この新たに創設される在留資格「特定技能1号」は、初年度2019年では外国人技能実習生からの移行を見込んでいます。
外国人技能実習生で「技能実習2号」を取得した者(3年程度)は、試験等免除で、在留資格「特定技能」に移行できるとしています。
この「特定技能1号」の受け入れのうち、初年度2019年は、実習期間を終えた外国人技能実習生からの無試験での移行が大半となります。ただし技能実習2号の職種・作業には、関連する特定技能1号の分野が存在しないものもあります。
「特定技能1号」の外国人に対して、「基本方針」は、
①生活オリエンテーション、
②生活のための日本語習得の支援,
③外国人からの相談・苦情対応,
④外国人と日本人との交流の促進に係る支援が明記されています。また転職する際にハローワークを利用する場合についても「ハローワークは、希望条件、技能水準、日本語能力等を把握し適切に職業相談・紹介を実施する」としています。

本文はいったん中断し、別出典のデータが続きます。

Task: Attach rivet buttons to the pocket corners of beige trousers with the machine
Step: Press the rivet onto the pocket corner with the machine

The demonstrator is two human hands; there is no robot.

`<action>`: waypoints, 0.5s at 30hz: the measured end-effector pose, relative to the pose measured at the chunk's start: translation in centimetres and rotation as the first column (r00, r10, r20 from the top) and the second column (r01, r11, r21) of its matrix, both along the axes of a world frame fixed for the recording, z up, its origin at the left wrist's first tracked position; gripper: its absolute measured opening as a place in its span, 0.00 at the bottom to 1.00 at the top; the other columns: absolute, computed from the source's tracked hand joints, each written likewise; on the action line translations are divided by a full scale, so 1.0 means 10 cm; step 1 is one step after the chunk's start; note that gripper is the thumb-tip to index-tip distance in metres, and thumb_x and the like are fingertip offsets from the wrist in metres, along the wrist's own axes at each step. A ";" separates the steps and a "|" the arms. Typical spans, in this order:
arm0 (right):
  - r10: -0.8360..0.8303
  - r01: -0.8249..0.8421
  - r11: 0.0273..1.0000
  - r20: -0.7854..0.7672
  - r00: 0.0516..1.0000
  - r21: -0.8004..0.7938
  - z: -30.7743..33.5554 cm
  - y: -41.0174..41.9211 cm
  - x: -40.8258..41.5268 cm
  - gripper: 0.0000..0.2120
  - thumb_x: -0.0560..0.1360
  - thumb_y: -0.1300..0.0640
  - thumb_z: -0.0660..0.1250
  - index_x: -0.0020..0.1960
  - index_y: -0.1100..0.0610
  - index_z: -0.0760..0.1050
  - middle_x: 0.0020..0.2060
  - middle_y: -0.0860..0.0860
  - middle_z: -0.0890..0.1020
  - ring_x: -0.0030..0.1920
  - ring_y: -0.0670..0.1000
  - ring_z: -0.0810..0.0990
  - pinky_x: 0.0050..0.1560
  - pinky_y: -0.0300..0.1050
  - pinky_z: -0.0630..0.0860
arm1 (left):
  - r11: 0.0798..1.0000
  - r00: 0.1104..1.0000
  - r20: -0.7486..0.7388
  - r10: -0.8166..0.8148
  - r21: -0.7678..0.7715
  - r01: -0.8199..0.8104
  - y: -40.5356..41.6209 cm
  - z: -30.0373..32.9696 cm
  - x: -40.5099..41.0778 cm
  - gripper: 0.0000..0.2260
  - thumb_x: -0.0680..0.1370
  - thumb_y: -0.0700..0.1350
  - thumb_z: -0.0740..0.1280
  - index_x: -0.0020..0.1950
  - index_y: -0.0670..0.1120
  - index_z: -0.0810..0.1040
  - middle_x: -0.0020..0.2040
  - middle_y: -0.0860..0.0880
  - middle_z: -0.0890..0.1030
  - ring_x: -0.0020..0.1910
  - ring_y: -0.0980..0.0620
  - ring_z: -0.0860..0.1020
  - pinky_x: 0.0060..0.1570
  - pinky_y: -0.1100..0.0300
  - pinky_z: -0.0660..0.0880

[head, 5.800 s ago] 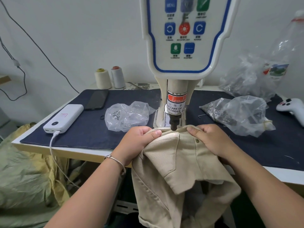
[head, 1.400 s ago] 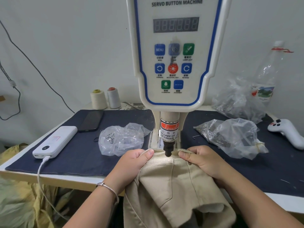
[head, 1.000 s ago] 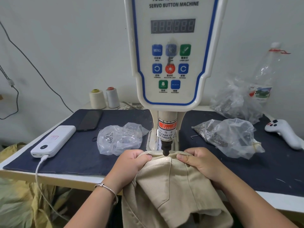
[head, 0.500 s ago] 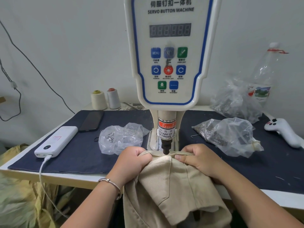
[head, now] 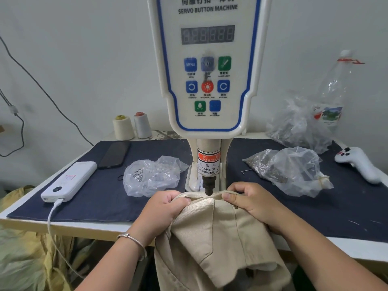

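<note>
Beige trousers [head: 216,238] lie bunched at the lower middle of the frame, their top edge drawn up under the dark punch tip [head: 209,189] of the button machine [head: 207,66], which fills the upper middle with its white panel and blue-edged buttons. On the left of the cloth, the left hand [head: 165,206] grips a fold with curled fingers, a silver bracelet [head: 134,241] round its wrist. On the right, the right hand [head: 252,201] pinches the cloth edge between thumb and curled fingers, close beside the punch tip; a small metal rivet [head: 236,206] shows on the fabric just under its thumb. The rest of the trousers hangs off the front edge of the table [head: 63,224], which is covered by a dark blue cloth [head: 100,198]. On that cloth, left of centre, sit a clear plastic bag of small metal parts [head: 151,177], a white power bank [head: 69,181] with a white cable plugged in, and a dark phone [head: 114,154]. Two thread spools [head: 132,127] stand further back. To the right lie another plastic bag [head: 289,171], a white handheld controller [head: 359,164] and, behind, a clear bottle [head: 333,89].
</note>
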State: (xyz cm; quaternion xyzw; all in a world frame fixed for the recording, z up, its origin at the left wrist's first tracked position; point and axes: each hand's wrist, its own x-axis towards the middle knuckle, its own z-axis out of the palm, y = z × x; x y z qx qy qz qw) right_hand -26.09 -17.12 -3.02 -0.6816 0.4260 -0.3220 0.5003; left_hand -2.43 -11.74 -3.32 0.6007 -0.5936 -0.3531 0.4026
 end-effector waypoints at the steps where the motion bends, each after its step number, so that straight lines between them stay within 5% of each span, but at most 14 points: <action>1: 0.006 -0.007 1.000 0.019 1.000 0.012 0.00 0.00 -0.01 0.09 0.74 0.51 0.72 0.39 0.56 0.80 0.32 0.46 0.80 0.34 0.43 0.76 0.40 0.38 0.70 | 1.000 1.000 0.000 -0.004 0.004 0.004 0.00 0.00 0.00 0.20 0.70 0.54 0.67 0.34 0.39 0.65 0.33 0.48 0.63 0.33 0.52 0.62 0.33 0.58 0.58; 15: -0.029 0.029 0.999 0.016 0.999 -0.013 -0.03 0.01 -0.02 0.07 0.73 0.55 0.74 0.40 0.58 0.80 0.30 0.45 0.80 0.32 0.42 0.76 0.38 0.34 0.71 | 1.000 1.000 -0.011 -0.018 0.021 0.018 -0.04 -0.04 0.02 0.20 0.77 0.49 0.69 0.34 0.36 0.66 0.34 0.46 0.63 0.34 0.51 0.62 0.36 0.57 0.59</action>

「特定技能2号」は、特定産業分野に属する熟練した技能を要する業務に従事する外国人向けの在留資格です。対象は「建設」「造船・舶用工業」の2分野に限られ、「特定技能1号」取得者からの移行となることから、制度開始の2年後(2021年)に本格導入されます。
◆制度変更でなく、実態とのギャップを埋める
政府は、国会でも「単純労働者は受け入れない」「移民政策ではない」と強調してきました。
この改正入管法でも、政府は新たに在留資格「特定技能」を設けたのであって、政策転換ではないと強調しています。
今回の法改正は、外国人労働者が定着し生活している実態と、これまでの法体系や制度とのギャップを埋めることに焦点が当てられているようです。
つまり抜本的な制度変更ではなく、新たな在留資格「特定技能」の創設に加え、外国人労働者の職業生活や日常生活の支援、そして就労拡大の円滑化という側面もあると言えましょう。